*To do*: Leaving out the pictures, output the lines from the one that contains "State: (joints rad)" through the end of the material, exactly as they stand.
+ + + + +
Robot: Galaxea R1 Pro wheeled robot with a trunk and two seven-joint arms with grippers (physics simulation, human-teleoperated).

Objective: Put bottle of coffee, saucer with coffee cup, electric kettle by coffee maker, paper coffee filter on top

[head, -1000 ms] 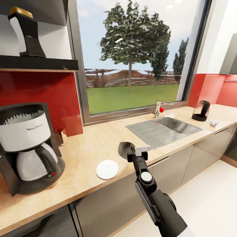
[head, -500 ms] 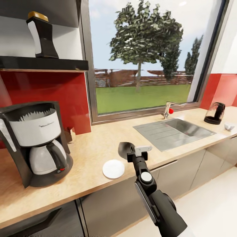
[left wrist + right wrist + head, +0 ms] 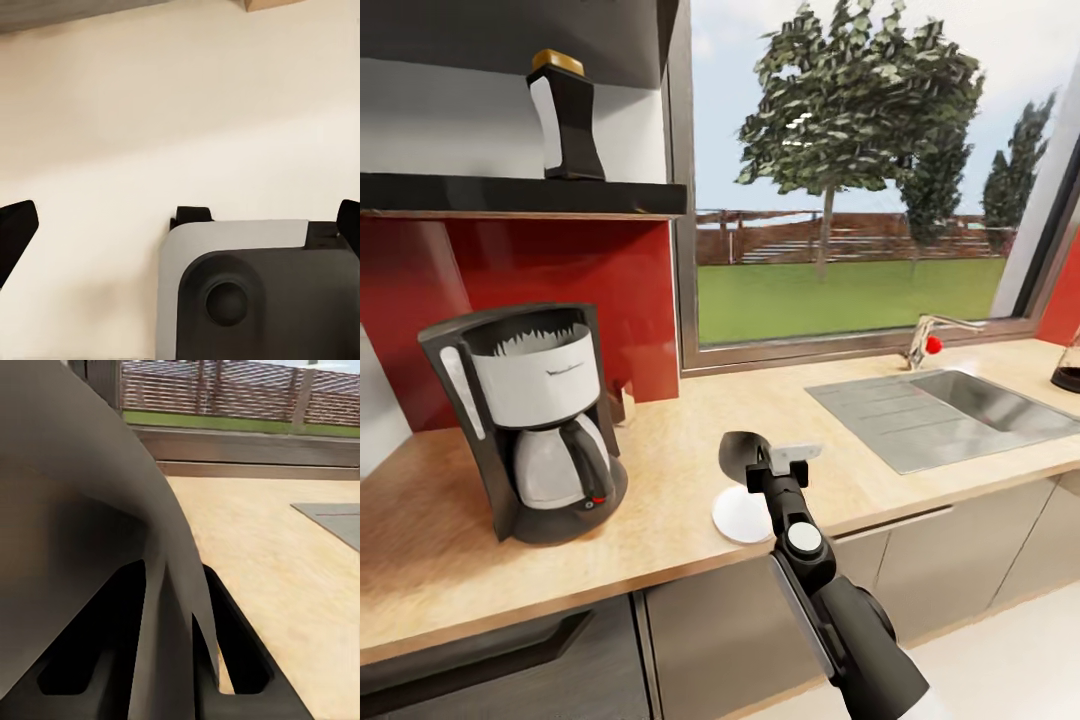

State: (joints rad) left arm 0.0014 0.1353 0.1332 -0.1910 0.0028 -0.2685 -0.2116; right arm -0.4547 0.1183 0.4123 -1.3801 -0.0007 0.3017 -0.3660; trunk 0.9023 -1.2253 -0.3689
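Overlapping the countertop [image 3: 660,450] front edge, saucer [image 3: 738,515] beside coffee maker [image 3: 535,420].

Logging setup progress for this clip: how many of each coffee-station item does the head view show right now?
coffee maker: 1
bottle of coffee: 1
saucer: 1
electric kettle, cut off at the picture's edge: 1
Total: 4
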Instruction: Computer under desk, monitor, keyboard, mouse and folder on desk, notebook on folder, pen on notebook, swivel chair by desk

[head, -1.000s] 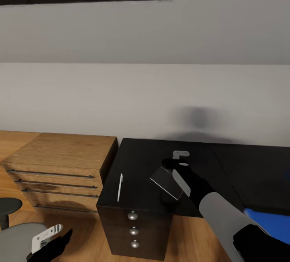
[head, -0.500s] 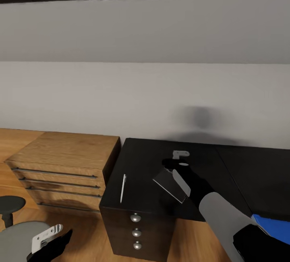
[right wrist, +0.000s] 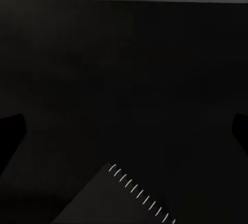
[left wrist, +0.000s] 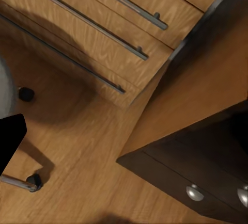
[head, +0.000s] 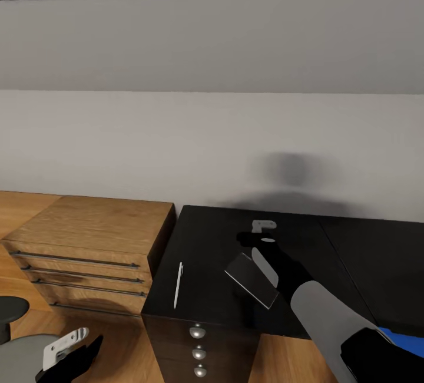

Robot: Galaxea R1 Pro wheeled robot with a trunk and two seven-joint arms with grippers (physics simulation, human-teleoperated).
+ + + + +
*Expected answer*:
State: (joints rad) left arm 0.0014 0.1353 0.1332 -0.1910 0.0028 -0.2685 -0.2116; right arm -0.4547 0.1183 0.4123 -1.3801 -0.0007 0.3017 -0.3660; trunk 0.9023 -1.2253 -0.3689
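Overlapping the countertop [image 3: 660,450] front edge, saucer [image 3: 738,515] beside coffee maker [image 3: 535,420].

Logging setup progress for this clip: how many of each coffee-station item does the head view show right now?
coffee maker: 1
bottle of coffee: 1
saucer: 1
electric kettle, cut off at the picture's edge: 1
Total: 4
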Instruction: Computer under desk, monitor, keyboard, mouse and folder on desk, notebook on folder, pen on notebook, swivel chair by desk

[head, -1.000s] 
[head, -0.500s] 
[right wrist, +0.000s] 
[left wrist, +0.000s] 
[head, +0.000s] 

Robot: Galaxea R1 Pro wheeled robot with a trunk and two seven-joint arms with grippers (physics simulation, human-teleoperated).

For this exercise, nothing further remains to be done.